◆ Goal of the exercise ◆
An exact copy of all the data below is needed.

◆ Dataset extract ◆
────────

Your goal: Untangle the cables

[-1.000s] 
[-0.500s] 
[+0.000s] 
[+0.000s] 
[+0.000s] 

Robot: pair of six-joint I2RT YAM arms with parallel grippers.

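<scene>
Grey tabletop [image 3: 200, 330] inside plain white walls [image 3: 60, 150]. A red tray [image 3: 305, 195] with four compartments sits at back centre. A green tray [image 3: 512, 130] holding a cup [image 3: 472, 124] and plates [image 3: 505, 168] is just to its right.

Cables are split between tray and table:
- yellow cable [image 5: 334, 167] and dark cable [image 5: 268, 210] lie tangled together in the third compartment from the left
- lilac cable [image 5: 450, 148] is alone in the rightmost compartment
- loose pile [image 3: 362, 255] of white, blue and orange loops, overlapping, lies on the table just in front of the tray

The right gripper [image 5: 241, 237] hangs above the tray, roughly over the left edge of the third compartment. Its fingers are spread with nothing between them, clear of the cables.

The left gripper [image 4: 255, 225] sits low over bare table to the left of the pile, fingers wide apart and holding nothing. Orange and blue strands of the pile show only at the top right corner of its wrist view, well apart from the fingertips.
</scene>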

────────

◆ The answer ◆
Your goal: Untangle the cables

[-1.000s] 
[-0.500s] 
[+0.000s] 
[+0.000s] 
[+0.000s] 

Robot: pair of six-joint I2RT YAM arms with parallel grippers.

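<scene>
Grey tabletop [image 3: 200, 330] inside plain white walls [image 3: 60, 150]. A red tray [image 3: 305, 195] with four compartments sits at back centre. A green tray [image 3: 512, 130] holding a cup [image 3: 472, 124] and plates [image 3: 505, 168] is just to its right.

Cables are split between tray and table:
- yellow cable [image 5: 334, 167] and dark cable [image 5: 268, 210] lie tangled together in the third compartment from the left
- lilac cable [image 5: 450, 148] is alone in the rightmost compartment
- loose pile [image 3: 362, 255] of white, blue and orange loops, overlapping, lies on the table just in front of the tray

The right gripper [image 5: 241, 237] hangs above the tray, roughly over the left edge of the third compartment. Its fingers are spread with nothing between them, clear of the cables.

The left gripper [image 4: 255, 225] sits low over bare table to the left of the pile, fingers wide apart and holding nothing. Orange and blue strands of the pile show only at the top right corner of its wrist view, well apart from the fingertips.
</scene>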

There's no more to the answer.